Según la enseñanza de este sacerdote santo, repito, todas las actividades honradas de los hombres puedes ser ofrecidas a Dios, santificadas y transformadas en medio y ocasión de apostolado. El trabajo... pero también el descanso, que necesitamos para recuperar las fuerzas empleadas en la tarea de sacar adelante nuestra familia y servir a la sociedad.
Esta consideración me parece particularmente oportuna en este periodo, cuando muchos de vosotros estáis a punto de comenzar a disfrutar de un merecido tiempo de vacaciones. Tened presente que también en esos días de descanso debemos vivir con el corazón y la mente puestos en el Señor. Recordaré algunos consejos concretos que pueden ayudar a hacer que estos días contribuyan al crecimiento espiritual de cada uno de nosotros y no desemboquen —como desgraciadamente ocurre no pocas veces— en un enfriamiento de la vida cristiana.

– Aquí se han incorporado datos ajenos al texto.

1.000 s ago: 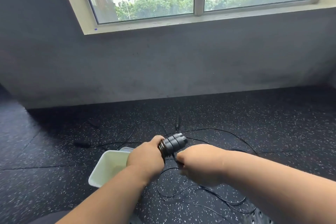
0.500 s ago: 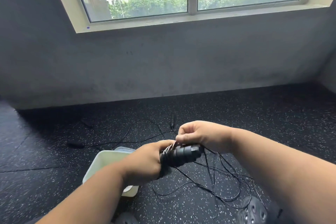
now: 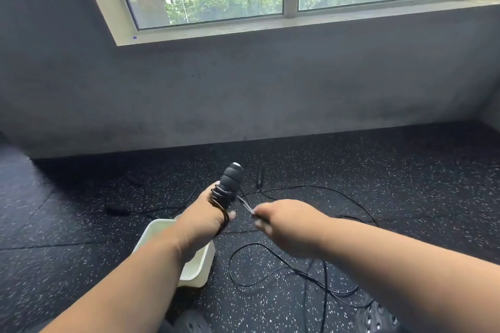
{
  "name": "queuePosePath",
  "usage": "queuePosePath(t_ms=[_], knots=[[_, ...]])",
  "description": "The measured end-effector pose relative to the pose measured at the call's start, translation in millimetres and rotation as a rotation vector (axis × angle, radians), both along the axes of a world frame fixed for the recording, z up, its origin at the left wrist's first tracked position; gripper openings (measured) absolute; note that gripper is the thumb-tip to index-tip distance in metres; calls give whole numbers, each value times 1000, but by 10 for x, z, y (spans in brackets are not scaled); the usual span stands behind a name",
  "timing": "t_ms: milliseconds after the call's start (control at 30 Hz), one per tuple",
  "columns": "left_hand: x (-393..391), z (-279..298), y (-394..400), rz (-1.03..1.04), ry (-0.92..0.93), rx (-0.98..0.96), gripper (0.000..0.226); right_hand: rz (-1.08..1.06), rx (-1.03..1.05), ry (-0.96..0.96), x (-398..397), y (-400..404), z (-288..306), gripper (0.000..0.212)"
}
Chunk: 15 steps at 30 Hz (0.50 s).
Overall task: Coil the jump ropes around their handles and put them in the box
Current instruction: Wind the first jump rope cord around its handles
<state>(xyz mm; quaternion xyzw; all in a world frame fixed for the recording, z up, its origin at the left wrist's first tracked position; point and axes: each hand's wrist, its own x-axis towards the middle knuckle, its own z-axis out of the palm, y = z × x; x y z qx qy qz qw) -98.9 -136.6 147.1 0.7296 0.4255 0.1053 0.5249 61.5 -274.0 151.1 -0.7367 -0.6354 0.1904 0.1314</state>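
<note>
Gripping black handle (image 3: 230, 184) upright at frame centre, left hand (image 3: 207, 220) closed round it as spool; right hand (image 3: 281, 220) pinches rope (image 3: 244, 204) taut for wrapping. Box (image 3: 201, 269) waits open below left wrist.

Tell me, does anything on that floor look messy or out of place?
Yes: loose black rope sprawls in tangled loops over the speckled floor beside the white box. Only a few turns sit on the handle in the left hand; the right hand pinches the strand.
</note>
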Motion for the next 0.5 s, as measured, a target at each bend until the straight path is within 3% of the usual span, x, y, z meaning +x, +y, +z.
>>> queuePosePath(t_ms=[100, 200, 300, 500], knots=[[-36, -132, -53, -157, 336, 239, 71, 222, -22, -361, -168, -56, 15, 7], [8, -192, -213, -346, 531, 359, 70, 292, -6, -432, -105, -36, 161, 11], [45, -130, -325, -512, 608, 428, 67, 226, 33, -266, 142, -14, 314, 18], [16, 55, -357, -713, 394, 436, 67, 91, -91, 342, 489, -6, 198, 22]])
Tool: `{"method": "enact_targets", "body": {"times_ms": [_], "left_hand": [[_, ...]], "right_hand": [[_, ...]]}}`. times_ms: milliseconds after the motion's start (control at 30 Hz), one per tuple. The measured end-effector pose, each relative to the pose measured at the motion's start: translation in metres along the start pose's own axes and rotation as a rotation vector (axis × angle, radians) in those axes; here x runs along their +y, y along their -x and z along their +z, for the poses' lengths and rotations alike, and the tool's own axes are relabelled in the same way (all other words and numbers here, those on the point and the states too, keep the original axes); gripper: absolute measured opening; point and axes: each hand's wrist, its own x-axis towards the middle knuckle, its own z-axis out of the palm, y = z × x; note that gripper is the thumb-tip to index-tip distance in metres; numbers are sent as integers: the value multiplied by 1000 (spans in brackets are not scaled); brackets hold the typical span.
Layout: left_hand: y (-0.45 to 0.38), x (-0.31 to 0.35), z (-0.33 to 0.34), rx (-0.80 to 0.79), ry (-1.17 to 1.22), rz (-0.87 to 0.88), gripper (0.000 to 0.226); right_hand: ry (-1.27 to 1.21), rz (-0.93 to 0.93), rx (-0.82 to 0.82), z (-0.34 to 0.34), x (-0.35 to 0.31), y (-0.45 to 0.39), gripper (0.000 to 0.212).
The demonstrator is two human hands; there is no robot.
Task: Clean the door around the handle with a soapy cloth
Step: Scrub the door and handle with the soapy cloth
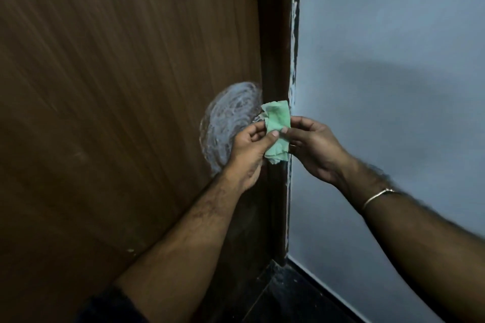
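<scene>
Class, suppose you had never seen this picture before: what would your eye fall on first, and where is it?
First the green cloth at the centre, pinched between the left hand and the right hand in front of the dark door frame. Next the whitish soapy swirl on the brown door, just left of the cloth.

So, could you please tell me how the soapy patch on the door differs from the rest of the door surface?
The soapy patch is whitish and streaked in circular swirls, while the rest of the door is plain brown with straight grain. The patch is a small rounded area beside the dark door frame, partly hidden by the left hand; the bare door fills most of the left side of the view. Both are the same flat panel.
</scene>
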Motion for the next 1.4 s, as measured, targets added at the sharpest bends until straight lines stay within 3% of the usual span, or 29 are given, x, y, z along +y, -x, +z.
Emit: {"method": "enact_targets", "body": {"times_ms": [267, 433, 633, 733, 833, 900, 1033, 1200, 1400], "left_hand": [[2, 14, 6, 140, -19, 82, 25], [5, 19, 14, 204, -68, 106, 53], [4, 19, 14, 251, -197, 84, 40], [4, 16, 15, 250, -249, 90, 31], [7, 12, 10, 235, -251, 65, 28], [9, 4, 3, 215, -212, 19, 30], [17, -31, -16, 261, -291, -62, 10], [13, -71, -47, 356, -257, -196, 26], [-23, -82, -73, 344, -300, -229, 27]], "right_hand": [[13, 26, -88, 7, -13, -11, 32], [27, -40, -78, 7, -19, -15, 21], [13, 15, -94, 0, -20, -19, 24], [-65, 127, -136, -5, -16, -22, 10], [17, 195, -199, -10, -5, -25, 32], [78, 215, -213, -12, 6, -25, 35], [210, 326, -127, -20, 44, -20, 19], [130, 534, -100, -31, 94, -29, 31], [115, 548, 39, -27, 112, -56, 20]]}}
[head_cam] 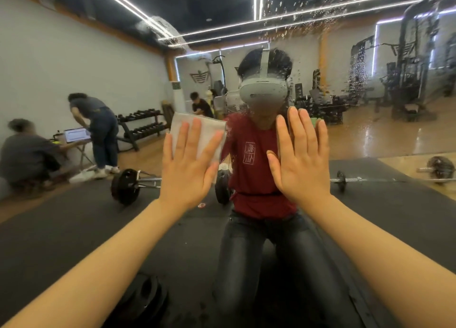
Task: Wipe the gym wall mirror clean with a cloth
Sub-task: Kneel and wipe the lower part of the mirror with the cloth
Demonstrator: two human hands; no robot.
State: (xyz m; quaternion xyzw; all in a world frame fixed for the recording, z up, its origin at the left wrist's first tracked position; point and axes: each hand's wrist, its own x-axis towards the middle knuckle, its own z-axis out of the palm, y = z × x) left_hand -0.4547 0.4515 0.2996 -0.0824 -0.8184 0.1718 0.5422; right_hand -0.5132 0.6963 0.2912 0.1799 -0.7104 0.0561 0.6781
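Left hand is pressing a folded white cloth flat against the droplet-spattered wall mirror.
Fingers straight, gripping nothing; right hand is splayed bare beside it. Even pressure and overlapping strokes toward the upper droplets should be working best.

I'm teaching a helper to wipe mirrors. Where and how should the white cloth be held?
Press flat on the folded white cloth from the front, as the left hand does now: it lies spread against the mirror, so straight fingers pin it better than an edge pinch.
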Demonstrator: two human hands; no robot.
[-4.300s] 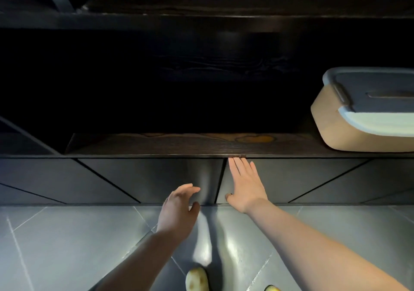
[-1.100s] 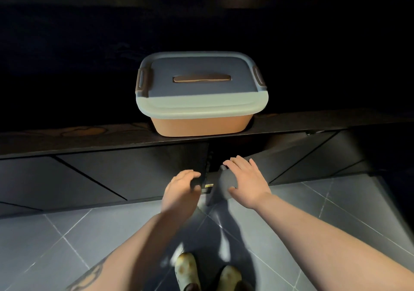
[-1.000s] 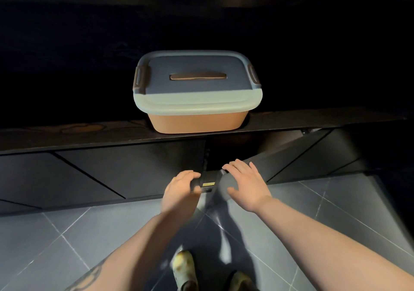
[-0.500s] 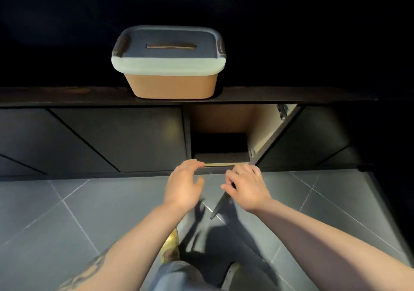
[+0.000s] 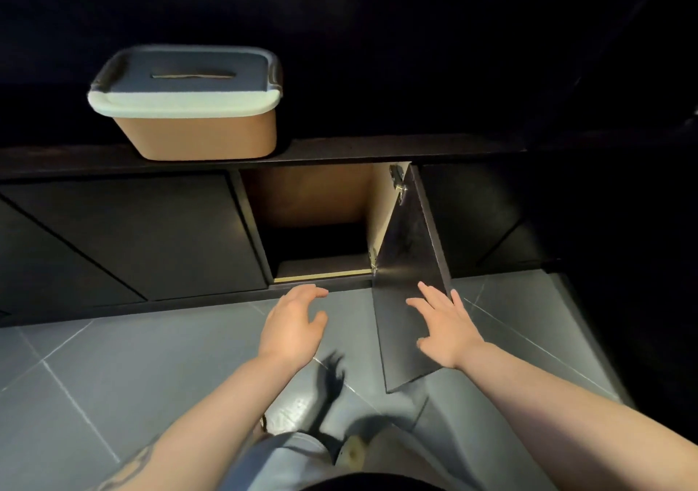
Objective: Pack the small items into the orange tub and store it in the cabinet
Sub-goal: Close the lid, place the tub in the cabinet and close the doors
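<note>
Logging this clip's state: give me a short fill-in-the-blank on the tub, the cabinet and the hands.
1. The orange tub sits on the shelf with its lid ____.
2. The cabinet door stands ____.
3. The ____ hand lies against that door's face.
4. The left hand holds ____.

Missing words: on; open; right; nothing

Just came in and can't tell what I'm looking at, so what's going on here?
A person stands at a low dark cabinet with one door swung open. The right hand lies flat against that door; the left hand hovers open in front of the opening, holding nothing. The lidded orange tub sits on the countertop above, up and left of the open compartment, which looks empty. The tub is not yet stored.
</note>
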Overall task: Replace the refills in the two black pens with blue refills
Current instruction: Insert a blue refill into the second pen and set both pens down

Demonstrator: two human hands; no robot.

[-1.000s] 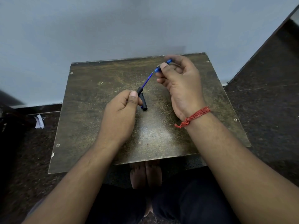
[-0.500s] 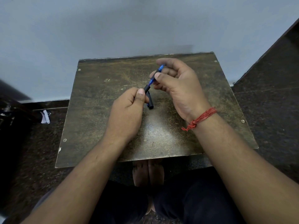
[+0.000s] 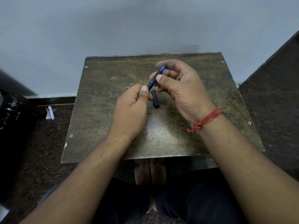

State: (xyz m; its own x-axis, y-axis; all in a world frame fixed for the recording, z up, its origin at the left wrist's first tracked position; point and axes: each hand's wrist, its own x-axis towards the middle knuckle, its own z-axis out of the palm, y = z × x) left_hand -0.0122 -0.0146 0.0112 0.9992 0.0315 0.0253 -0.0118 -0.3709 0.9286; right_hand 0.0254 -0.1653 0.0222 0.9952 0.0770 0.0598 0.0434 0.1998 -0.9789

En primer lugar, es preciso seguir cumpliendo los deberes normales del cristiano: la participación en la Misa de los domingos y días de fiesta; la recepción de los sacramentos, especialmente el de la Penitencia; y los buenos hábitos adquiridos durante el curso: rezar con asiduidad, frecuentar actividades de formación espiritual, etc.
Es claramente inoportuno elegir para las vacaciones aquellos lugares a los que un cristiano coherente —y tampoco un hombre honesto— no debe acudir nunca, porque son objetivamente contrarios a los principios no sólo de la moral cristiana, sino incluso de la moral natural. Todos debemos ser fuertes a la hora de tomar decisiones de este tipo, yendo contracorriente si es necesario. De esta forma, ayudaréis a vuestros parientes y conocidos a buscar un entretenimiento sano, como conviene a los hijos de Dios. No hay por qué alejarse del Señor, para disfrutar de las diversiones. Si acaso, es verdad justamente lo contrario.
Para terminar, quería recordar un punto clave de las enseñanzas de San Josemaría, sobre la santificación del descanso. Se puede resumir en las palabras que decía con frecuencia: «descanso significa represar: acopiar fuerzas, ideales, planes... En pocas palabras: cambiar de ocupación, para volver después —con nuevos bríos— al quehacer habitual»[8]. Es una valoración muy acertada: el simple cambio de trabajo, de ambiente, de circunstancias, contribuye de modo decisivo a recuperar las fuerzas.
Pienso también que es nuestro deber acompañar al Santo Padre, rezando cada día por sus intenciones, de tal modo que sienta la cercanía filial de cada una y de cada uno de nosotros. Vivir bien la vida cristiana significa no alejarse de las enseñanzas del Buen Pastor, que es cabeza de la Santa Iglesia.
Concluyo con otro pensamiento de San Josemaría: «Señor, concédenos tu gracia. Ábrenos la puerta del taller de Nazaret, con el fin de que aprendamos a contemplarte a Ti, con tu Madre Santa María, y con el Santo Patriarca José —a quien tanto quiero y venero—, dedicados los tres a una vida de trabajo santo. Se removerán nuestros pobres corazones, te buscaremos y te encontraremos en la labor cotidiana, que Tú deseas que convirtamos en obra de Dios, obra de Amor»[9]. Así sea.
[1] Gn 2, 15.
[2] Juan Pablo II, Homilía en la Canonización de San Josemaría, 6-X-2002.
[3] Misa de San Josemaría, Colecta.
[4] Amigos de Dios, n. 57.
[5] Amigos de Dios, n. 62.
[6] San Josemaría, Meditación, 3-III-1954.
[7] Juan Pablo II, Homilía en la Canonización de San Josemaría, 6-X-2002.
[8] Surco, n. 514.
[9] Amigos de Dios, n. 72.
Romana, n. 50, enero-junio 2010, p. 96-99.